Читаем Путь теософа в стране Советов: воспоминания полностью

Я становился «отделом». Мне дали трёх помощников. Двое были молодыми бандитами. Кубанские казаки, лет по семнадцати, они с родителями ушли в плавни и оттуда, делая набеги на станицы, убивали председателей комбедов, военкомов и прочих деятелей советской власти. Постепенно их всех выловили, отцов и старших братьев расстреляли, а парней посадили на 10 лет. Они были очень добродушные и усердные ребята, страстно интересовались электротехникой, всерьёз собирались «исправиться», хотели овладеть профессией и ловили каждое моё слово. Оба отлично били шлямбуром дыры в каменных стенах.

Третий был Шапкин. Сын инженера, он унаследовал от отца золотые руки. Ещё на школьной скамье стал магом и волшебником по части «хулиганской техники»: устанавливал в классе невидимые звонки, которые нельзя было ни найти, ни остановить, подводил ток к дверным ручкам и к чернильницам на учительском столе и т. д. Однажды, поймав крысу, «электрифицировал» её так, что она подпрыгнула чуть ли не до потолка и угодила прямо на грудь входившей учительнице.

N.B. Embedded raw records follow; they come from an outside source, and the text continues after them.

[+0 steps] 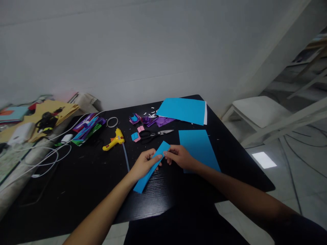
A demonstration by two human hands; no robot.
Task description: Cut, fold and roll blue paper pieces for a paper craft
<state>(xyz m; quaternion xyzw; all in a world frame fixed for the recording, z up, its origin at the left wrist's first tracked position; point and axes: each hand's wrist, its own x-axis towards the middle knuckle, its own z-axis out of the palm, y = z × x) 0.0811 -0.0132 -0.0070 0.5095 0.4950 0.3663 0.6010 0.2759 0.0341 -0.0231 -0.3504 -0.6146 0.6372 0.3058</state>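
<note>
A long folded strip of blue paper (pixel 146 179) slants above the black table near its front edge. My left hand (pixel 145 164) is closed round the strip's middle, thumb on top and fingers beneath. At the strip's upper right edge, my right hand (pixel 177 156) pinches the paper between thumb and fingers. A flat blue sheet (pixel 198 146) lies beside and partly under my right forearm. Behind my hands are black-handled scissors (pixel 153 135), lying with their blades pointing right, and small pink and blue folded pieces (pixel 135 136).
A yellow glue gun (pixel 114 140) with a glue stick lies left of the scissors, near a grey tape ring (pixel 112 122). Farther back are blue sheets (pixel 181 109) and purple scraps (pixel 163 121). White cables (pixel 55 158) and coloured paper strips (pixel 88 129) lie left; a white chair (pixel 260 109) stands right.
</note>
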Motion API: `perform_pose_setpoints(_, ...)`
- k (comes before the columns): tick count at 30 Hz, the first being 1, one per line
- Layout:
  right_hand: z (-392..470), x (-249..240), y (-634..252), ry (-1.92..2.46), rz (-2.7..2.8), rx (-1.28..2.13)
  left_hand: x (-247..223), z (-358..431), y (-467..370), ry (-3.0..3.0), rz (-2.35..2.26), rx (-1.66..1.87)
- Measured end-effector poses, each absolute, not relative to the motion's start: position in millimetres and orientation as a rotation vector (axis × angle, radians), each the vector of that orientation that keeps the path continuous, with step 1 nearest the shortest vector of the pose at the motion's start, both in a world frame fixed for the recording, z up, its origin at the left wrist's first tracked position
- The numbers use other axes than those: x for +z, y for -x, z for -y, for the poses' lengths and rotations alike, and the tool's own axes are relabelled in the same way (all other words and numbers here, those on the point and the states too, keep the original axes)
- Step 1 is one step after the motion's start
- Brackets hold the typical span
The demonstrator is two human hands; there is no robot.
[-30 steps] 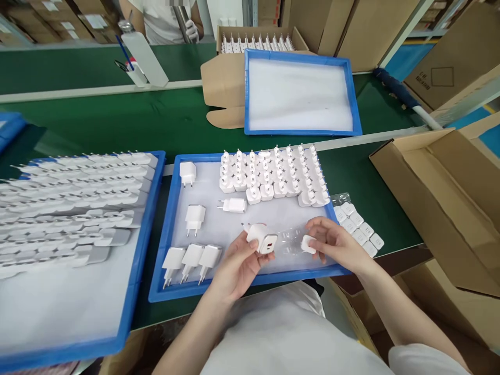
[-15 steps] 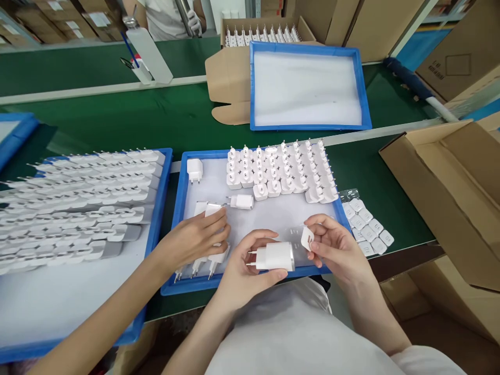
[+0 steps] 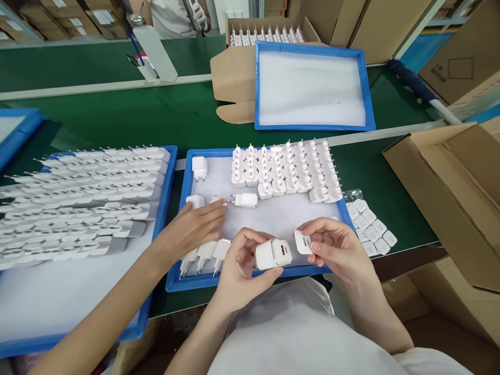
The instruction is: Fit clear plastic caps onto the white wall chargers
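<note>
My left hand [image 3: 242, 273] grips a white wall charger [image 3: 267, 255], its face with two port slots turned towards the right. Pinched in my right hand [image 3: 336, 245] is a small white square cover [image 3: 303, 242] with slots, just beside the charger and apart from it. Both hands are over the near edge of a blue-rimmed tray [image 3: 281, 216]. Inside it, rows of white chargers [image 3: 287, 166] stand with pins up, and one charger [image 3: 246, 200] lies on its side. Several more chargers [image 3: 206, 252] lie at the tray's near left.
Another person's hand [image 3: 199, 224] reaches into the tray from the left. A second tray [image 3: 172, 172] full of chargers is at left. Sheets of square covers [image 3: 371, 226] lie at right, near an open carton [image 3: 437, 198]. Behind is a blue-framed tray [image 3: 312, 88].
My left hand has turned the charger so its port face shows. The cover in my right hand has turned too. The other person's hand has let go of a charger and flattened.
</note>
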State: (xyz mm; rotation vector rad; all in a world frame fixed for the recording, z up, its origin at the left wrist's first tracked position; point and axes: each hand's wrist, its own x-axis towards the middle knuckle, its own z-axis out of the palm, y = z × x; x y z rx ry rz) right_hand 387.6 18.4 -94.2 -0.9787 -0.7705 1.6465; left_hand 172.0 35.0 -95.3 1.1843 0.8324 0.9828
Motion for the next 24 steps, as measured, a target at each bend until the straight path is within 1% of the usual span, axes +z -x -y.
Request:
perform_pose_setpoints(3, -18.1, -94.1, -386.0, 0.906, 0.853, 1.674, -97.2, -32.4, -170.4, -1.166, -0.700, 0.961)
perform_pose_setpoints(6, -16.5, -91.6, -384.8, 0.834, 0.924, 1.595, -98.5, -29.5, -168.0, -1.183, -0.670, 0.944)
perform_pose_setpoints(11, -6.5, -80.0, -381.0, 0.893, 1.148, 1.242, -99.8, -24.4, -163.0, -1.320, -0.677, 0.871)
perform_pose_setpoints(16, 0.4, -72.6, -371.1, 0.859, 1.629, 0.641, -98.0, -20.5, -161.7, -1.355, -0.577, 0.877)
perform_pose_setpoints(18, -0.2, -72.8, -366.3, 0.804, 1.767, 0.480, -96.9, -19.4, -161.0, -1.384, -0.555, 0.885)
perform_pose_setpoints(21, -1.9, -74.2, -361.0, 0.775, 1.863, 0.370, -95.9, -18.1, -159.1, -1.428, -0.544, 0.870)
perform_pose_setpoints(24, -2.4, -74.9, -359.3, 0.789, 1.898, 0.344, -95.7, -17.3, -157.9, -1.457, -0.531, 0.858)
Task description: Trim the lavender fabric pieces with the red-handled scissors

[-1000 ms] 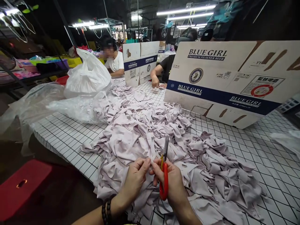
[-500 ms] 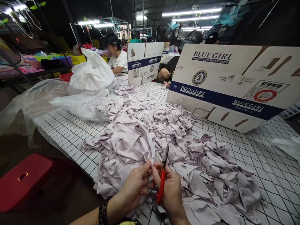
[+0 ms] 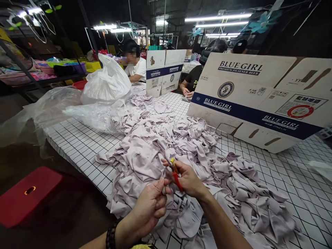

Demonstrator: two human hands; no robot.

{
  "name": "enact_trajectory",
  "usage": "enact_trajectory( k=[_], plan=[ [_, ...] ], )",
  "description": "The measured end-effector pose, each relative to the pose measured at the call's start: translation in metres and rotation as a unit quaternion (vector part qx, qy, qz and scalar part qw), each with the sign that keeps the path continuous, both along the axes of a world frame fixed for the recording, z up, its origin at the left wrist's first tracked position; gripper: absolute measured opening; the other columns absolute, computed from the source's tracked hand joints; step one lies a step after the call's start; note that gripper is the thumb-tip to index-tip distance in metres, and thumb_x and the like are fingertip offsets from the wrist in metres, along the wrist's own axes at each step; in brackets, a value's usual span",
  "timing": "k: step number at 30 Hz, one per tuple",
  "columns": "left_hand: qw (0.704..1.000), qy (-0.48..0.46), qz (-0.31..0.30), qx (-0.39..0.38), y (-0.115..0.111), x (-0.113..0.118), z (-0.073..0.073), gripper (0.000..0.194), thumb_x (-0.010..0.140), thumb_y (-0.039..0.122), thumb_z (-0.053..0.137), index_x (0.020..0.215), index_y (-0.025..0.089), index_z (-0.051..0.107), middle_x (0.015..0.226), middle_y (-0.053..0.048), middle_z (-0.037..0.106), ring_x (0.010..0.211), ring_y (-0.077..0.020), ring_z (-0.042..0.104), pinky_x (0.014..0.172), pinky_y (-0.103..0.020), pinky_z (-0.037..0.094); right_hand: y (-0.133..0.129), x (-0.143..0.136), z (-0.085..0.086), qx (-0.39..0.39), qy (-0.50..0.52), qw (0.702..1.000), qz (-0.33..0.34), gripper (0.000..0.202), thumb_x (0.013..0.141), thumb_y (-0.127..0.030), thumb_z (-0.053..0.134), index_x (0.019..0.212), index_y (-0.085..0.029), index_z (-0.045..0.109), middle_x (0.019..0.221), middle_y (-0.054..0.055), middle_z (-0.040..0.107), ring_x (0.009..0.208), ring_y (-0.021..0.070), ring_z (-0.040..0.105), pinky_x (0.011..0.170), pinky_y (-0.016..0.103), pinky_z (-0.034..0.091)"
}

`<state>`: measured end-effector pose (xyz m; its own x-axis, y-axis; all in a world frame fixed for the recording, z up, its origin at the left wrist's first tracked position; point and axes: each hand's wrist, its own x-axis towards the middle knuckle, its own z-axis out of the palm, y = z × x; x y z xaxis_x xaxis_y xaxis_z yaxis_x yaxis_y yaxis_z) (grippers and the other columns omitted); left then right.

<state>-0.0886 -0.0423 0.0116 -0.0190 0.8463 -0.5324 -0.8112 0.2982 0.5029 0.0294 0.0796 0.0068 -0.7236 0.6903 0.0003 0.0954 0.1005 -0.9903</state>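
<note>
My left hand point(image 3: 153, 205), with a dark bead bracelet at the wrist, is closed in a pinch at the edge of a pale mauve fabric piece point(image 3: 141, 157); the fingers hide most of that grip. Just to its right, my right hand point(image 3: 190, 180) is wrapped around small red-handled scissors point(image 3: 177, 180). Their blades point up and to the left, blurred, above the left fingertips. Under and around both hands spreads a heap of the same mauve cloth pieces point(image 3: 243, 186).
The pile lies on a grid-patterned tabletop point(image 3: 77, 145). Cardboard sheets point(image 3: 259, 83) stand upright at the back right and a smaller carton point(image 3: 166, 57) further off. White plastic bags point(image 3: 106, 81) sit left. A red stool point(image 3: 28, 197) is beside the table. Two people sit across.
My right hand has moved up and its scissors have swung from pointing up to pointing up-left. The left hand is slightly lower, its pinch kept. The whole view has shifted a little.
</note>
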Motion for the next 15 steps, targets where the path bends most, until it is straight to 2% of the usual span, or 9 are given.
enact_trajectory(
  k=[5,11,15],
  plan=[
    [0.999,-0.034,0.005,0.027,-0.003,-0.003,0.004,0.048,0.064,0.038,0.084,0.099,0.010,0.065,0.065,0.006,0.051,0.040,0.0018,0.022,0.036,-0.012,0.019,0.012,-0.011,0.004,-0.003,-0.020,0.998,0.066,0.014,0.066,-0.021,0.074,0.079,-0.017,0.070,0.066,-0.004,0.056,0.059,0.0111,0.048,0.055,0.021,0.039],
    [0.997,0.023,-0.003,0.069,0.005,-0.003,0.009,0.044,0.064,0.043,0.084,0.089,0.010,0.070,0.065,0.003,0.056,0.039,0.0020,0.022,0.038,-0.014,0.020,0.008,-0.002,0.009,-0.031,-0.030,0.996,0.078,0.021,0.073,-0.030,0.074,0.089,-0.017,0.070,0.064,-0.004,0.055,0.055,0.0102,0.046,0.050,0.021,0.037],
    [0.993,0.066,-0.016,0.092,0.009,-0.003,0.006,0.043,0.064,0.046,0.083,0.084,0.010,0.070,0.062,0.001,0.057,0.038,0.0016,0.024,0.038,-0.014,0.016,0.006,0.001,0.008,-0.029,-0.016,0.998,0.056,0.018,0.071,-0.028,0.076,0.084,-0.017,0.068,0.072,-0.004,0.057,0.059,0.0088,0.045,0.055,0.020,0.038]
  ],
)
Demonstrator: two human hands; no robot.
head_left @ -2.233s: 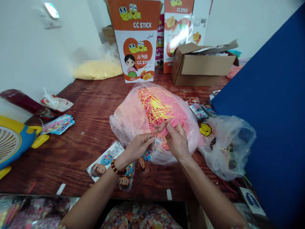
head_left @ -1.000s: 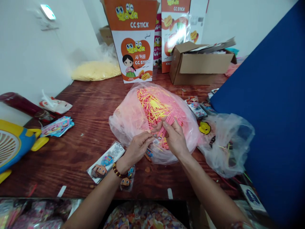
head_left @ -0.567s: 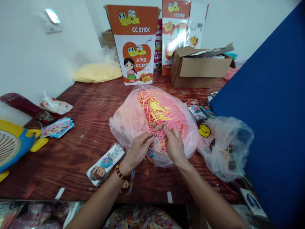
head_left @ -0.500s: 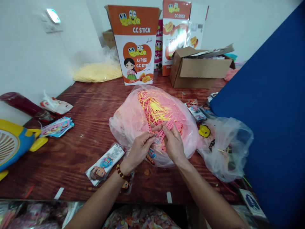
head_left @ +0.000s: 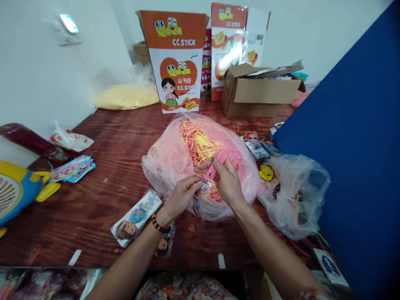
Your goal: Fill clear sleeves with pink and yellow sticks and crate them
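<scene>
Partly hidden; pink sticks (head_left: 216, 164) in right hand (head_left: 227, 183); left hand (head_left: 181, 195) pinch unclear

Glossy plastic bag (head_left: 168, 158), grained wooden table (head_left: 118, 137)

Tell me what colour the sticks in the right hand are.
Pink; the sticks held in the right hand show best in the head view.

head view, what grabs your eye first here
A big pink plastic bag of pink and yellow sticks sits mid-table. Over it the right hand grips a bundle of pink sticks while the left hand pinches a small packet. An orange CC STICK box stands behind.
</scene>
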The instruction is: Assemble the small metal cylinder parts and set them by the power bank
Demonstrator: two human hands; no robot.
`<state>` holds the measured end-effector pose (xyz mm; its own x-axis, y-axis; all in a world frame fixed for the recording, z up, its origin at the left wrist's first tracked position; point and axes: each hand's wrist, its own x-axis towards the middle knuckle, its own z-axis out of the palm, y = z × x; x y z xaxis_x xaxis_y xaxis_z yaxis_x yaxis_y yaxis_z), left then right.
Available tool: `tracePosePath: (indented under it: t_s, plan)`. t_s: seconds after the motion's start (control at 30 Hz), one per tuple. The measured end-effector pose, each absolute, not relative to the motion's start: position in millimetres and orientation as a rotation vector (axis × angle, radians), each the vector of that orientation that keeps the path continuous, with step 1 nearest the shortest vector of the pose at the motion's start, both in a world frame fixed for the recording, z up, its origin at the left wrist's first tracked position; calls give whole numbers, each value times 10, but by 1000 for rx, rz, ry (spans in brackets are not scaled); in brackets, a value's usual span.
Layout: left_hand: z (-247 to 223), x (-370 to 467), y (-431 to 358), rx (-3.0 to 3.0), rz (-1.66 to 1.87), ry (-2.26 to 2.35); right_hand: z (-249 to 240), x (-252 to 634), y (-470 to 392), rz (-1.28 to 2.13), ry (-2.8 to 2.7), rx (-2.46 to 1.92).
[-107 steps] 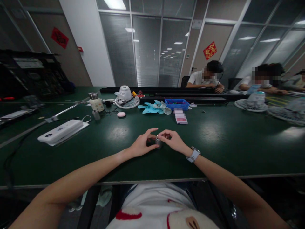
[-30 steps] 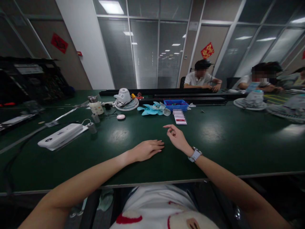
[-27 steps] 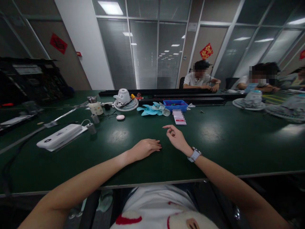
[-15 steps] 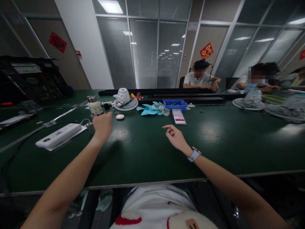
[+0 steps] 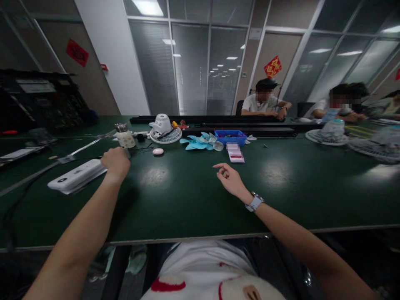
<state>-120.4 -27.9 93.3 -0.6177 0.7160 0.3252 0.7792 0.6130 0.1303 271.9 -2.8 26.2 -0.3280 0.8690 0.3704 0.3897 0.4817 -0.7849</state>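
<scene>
My left hand [image 5: 116,163] is closed above the table's left part, at the right end of a long white device [image 5: 76,175]; whatever its fingers hold is hidden behind the hand. Just behind it stands a patterned bottle with a metal lid [image 5: 125,137]. To the right of that hand a small pale pink oval object [image 5: 158,151] lies on the table. My right hand [image 5: 230,178], with a watch at the wrist, hovers over the green tabletop with fingers loosely curled, forefinger stretched out, holding nothing. Beyond it lies a pink and white packet [image 5: 235,153].
Blue fan blades [image 5: 200,142], a blue tray [image 5: 230,138] and a white fan part [image 5: 163,125] lie farther back, before long black bars [image 5: 250,131]. Dark equipment [image 5: 40,100] stands at the left. People sit across the table; more fan parts [image 5: 333,132] lie at right.
My left hand has moved left and a little nearer, from in front of the bottle to the white device's right end, covering the small grey item there. My right hand has stayed still.
</scene>
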Motion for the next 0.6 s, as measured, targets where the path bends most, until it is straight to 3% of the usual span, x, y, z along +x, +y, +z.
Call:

За эту проделку он вылетел из школы, не доучившись полгода до аттестата. Отец женился во второй раз, Шапкин не поладил с мачехой, устроил ей какой-то «световой эффект», в результате чего вылетел из дома. Работал по разным частным мастерским слесарем, электромонтёром, токарем, сварщиком. Всё знал, всё умел, зарабатывал большие деньги, но больше «на материале». В результате в 24 года досиживал уже второй срок. Он был очень славный парнишка, относился ко мне с вниманием и, когда мы расставались, сделал мне на память монтёрский ящик для инструментов.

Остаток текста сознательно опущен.